BERLIN — Colombia’s Dynamo Capital is looking to create a $150 million-$200 million private equity fund to invest in Latin American film, TV and animation companies.
The move points to escalating investment opportunities in Latin America, where economies are ramping up and production companies have promising potential.
It comes as DC announces key new projects: Andi Baiz’s “Roa” and Carlos Moreno’s “Que viva la musica!”
Dynamo Capital, launched in January 2008, has quickly become the leading private-sector film financing force in Colombia.
Managing a film fund of nearly $10 million that expires Jan. 2, it’s invested in two Spanish-language thrillers being shopped at Berlin: Baiz’s “Bunker,” a hot-selling thriller produced with Sanford Panitch’s Fox Intl. Prods. and Spain’s Cactus Flower and Avalon, and sold by FIP and Elle Driver; and serial killer thriller “Blind Alley,” produced by Dynamo, Spain’s Roxbury Pictures and Antena 3 Films, from scribe-turned-director Antonio Trashorras (“The Devil’s Backbone”).
Meetings are already taking place, research is being performed and materials are being distributed to create the new fund, which targets institutional investors in emerging markets, said Cristian Conti, Dynamo senior fund manager.
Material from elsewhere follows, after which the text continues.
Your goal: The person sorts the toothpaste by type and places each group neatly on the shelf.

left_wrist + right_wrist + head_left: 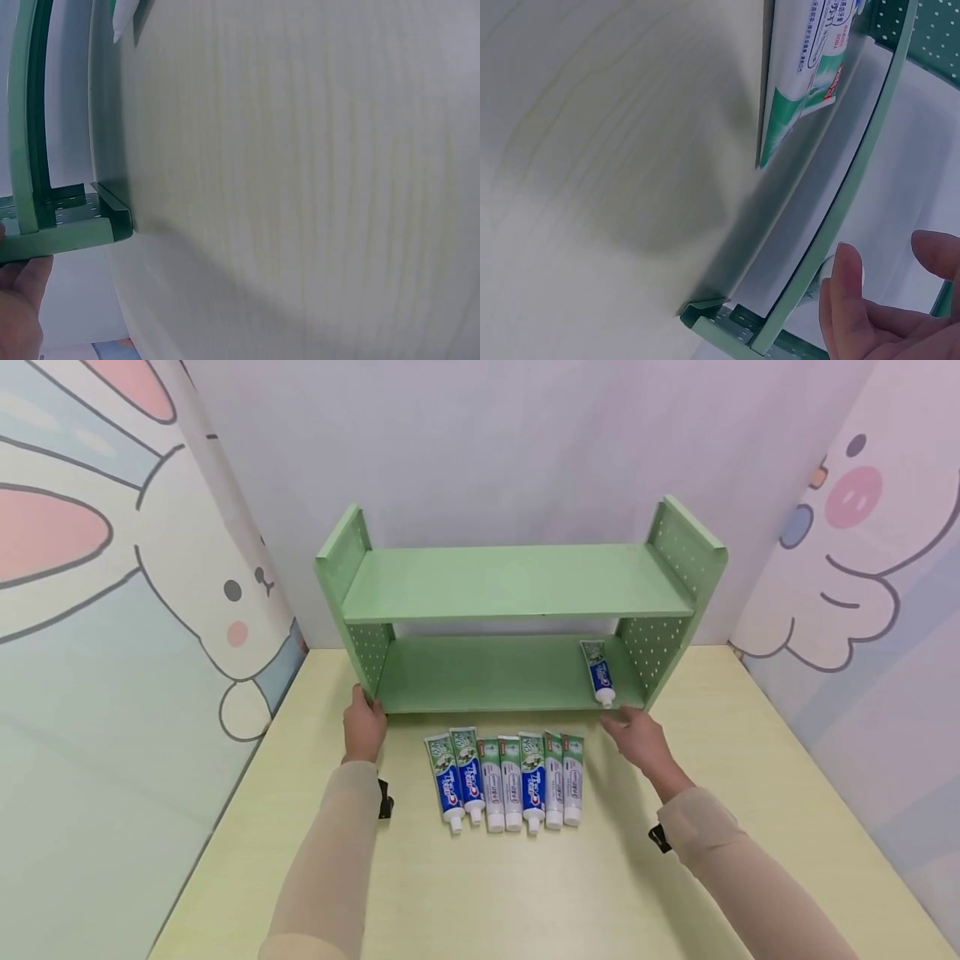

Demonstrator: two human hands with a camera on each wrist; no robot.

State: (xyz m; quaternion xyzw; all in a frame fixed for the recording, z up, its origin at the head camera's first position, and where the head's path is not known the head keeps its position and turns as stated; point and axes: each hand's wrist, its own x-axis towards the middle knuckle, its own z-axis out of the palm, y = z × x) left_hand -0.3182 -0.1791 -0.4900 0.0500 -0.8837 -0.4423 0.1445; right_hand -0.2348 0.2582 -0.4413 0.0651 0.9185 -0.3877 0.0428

Although the fund-raising climate is challenging, $150 million is not a very large sum in the private equity world, he added.
DC is working with Boston Consulting Group and headhunters Korn/Ferry to develop the new, larger fund’s operating structure.
DC will continue backing Ibero-American co-productions, Conti said.
“Investing in content first, then flipping that investment into equity shares is a sensible strategy because it provides in-depth due diligence for the investor,” Conti added.
DC would aim to own key film, TV and animation companies across Latin America, creating what Conti called a “ministudio.”
Its gameplan reflects market realities including exploiting opportunities for synergies, the financial world’s new enthusiasm for emerging markets, Latin American companies’ lack of business experience and an appetite for content.
“In an emerging market environment, where more channel licenses are being given, content’s always required,” Conti said.
As for its new new projects, “Que viva la musica!” is an adaptation of Andres Caicedo’s 1976 novel.
The pic, “a Colombian kind of ‘Trainspotting,’ and an upside-down coming of age story,” according to Conti, charts an upper-class Cali girl’s joyous descent into drugs, sex, nightlife, excess and salsa.
Dynamo is courting potential partners for the pic in Venezuela, Argentina and Spain. Ana de Armas (“Sex, Party and Lies”) is in talks to star, with a shoot scheduled to begin in the fourth quarter.
“Roa,” said Conti, is “a Colombian ‘JFK,’ ” pinpointing a seminal moment in Colombia’s history: the assassination of presidential candidate Jorge Eliecer Gaitan, a charismatic liberal, in 1948.